Do per capita incomes usually give a distorted impression?

The per capita income in the USA may be $45,000 (let’s just call it that, for hypothetical’s sake), but when you filter out the billionaires and tycoons and the rest of the 1%, wouldn’t it be more like, $34,000?

When a billionaire moves into a town, do statisticians typically report the per capita wealth as spiking dramatically, or do they omit him as an outlier?

Is there any organization that tracks “per capita income of the 99%?”

That’s what medians are for. What’s the median income?

The income of the median U.S. household was $51,900 in 2013, the Census Bureau reported Tuesday. That’s essentially unchanged from 2012, after adjusting for inflation, and is 8 percent lower than in 2007, before the recession began.

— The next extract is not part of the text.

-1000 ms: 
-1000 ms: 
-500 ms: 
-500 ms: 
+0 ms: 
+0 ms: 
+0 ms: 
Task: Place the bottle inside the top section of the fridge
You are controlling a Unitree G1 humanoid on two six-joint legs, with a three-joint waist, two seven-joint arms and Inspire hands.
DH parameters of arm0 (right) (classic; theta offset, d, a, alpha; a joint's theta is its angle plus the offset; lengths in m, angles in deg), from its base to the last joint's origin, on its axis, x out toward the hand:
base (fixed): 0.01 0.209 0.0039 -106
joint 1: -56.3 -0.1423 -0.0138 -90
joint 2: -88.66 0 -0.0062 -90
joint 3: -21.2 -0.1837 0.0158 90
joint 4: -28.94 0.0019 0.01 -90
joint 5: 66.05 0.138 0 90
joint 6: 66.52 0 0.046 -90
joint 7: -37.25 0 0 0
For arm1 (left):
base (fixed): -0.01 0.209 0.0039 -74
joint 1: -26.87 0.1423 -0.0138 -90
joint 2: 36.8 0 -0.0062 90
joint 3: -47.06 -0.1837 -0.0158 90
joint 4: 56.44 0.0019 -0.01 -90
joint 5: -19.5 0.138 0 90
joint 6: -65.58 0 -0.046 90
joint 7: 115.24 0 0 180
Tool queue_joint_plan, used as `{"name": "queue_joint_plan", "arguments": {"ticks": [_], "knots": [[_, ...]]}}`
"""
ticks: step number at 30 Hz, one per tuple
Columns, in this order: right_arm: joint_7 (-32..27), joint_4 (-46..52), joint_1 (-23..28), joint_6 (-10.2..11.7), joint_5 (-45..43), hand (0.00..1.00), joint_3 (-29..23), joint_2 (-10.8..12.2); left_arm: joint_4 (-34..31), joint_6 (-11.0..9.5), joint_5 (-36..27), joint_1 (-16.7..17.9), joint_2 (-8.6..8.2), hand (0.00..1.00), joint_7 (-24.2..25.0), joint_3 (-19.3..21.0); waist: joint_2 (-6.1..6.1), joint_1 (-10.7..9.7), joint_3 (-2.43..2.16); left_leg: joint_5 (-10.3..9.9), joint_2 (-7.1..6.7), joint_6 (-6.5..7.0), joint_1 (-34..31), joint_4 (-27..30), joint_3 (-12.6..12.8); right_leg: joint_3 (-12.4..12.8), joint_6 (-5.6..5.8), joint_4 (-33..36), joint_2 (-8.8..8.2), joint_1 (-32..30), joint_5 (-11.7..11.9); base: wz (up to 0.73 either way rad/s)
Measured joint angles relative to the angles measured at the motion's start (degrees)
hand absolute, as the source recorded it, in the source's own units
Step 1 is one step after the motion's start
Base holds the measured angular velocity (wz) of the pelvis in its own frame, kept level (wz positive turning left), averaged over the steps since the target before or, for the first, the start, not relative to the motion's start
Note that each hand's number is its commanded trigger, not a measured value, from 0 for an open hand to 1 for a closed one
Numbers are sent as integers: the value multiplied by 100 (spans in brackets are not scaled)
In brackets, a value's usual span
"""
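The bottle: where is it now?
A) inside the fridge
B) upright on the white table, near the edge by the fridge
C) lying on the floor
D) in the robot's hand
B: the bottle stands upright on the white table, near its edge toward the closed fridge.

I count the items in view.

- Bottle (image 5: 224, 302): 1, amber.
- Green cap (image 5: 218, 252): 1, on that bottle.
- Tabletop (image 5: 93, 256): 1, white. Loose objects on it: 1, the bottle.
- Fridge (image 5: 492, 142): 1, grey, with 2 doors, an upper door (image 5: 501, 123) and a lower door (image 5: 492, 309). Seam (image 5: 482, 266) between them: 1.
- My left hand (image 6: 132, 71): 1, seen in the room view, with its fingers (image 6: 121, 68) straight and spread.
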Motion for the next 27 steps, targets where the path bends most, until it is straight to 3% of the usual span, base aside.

ETA: Per capita income in the United States as of 2012 is $42,693.

Regards,
Shodan

You need to distinguish between wealth and income. Billionaires normally don’t make billions in income. They make their money from investments. That shows up in those statements that “The bottom half of the world’s population owns the same as the richest 85 people in the world.”

The per capita income will be higher than the household median (see this chart), but it won’t be as out of proportion as the wealth figures.

Which is the other way that “per capita” income can distort. The first of those numbers is median per household, the second is mean per person. So they’re almost completely incomparable to each other. Ideally we’d get the other two values (mean household and median personal) in order to do a real comparison.

The problem, as the OP says, is that when it comes to income, no one earns less than zero, but there is no maximum. This has less effect in a large population like the US, but in a smaller economy like the UK it can be significant.

Did you hear about the statistician who drowned in a river with a mean depth of 1 foot?

Why would you want to filter out the top 1%? What are you trying to show? Mean and median can be valuable but don’t tell you anything about the distribution. Statistics are valuable when used appropriately but you’ve got to know what you’re trying to show.

Overall, the mean household income in the United States, according to the US Census Bureau 2004 Economic Survey, was $60,528
Median per capita income was $18,700 in the United States in 2010.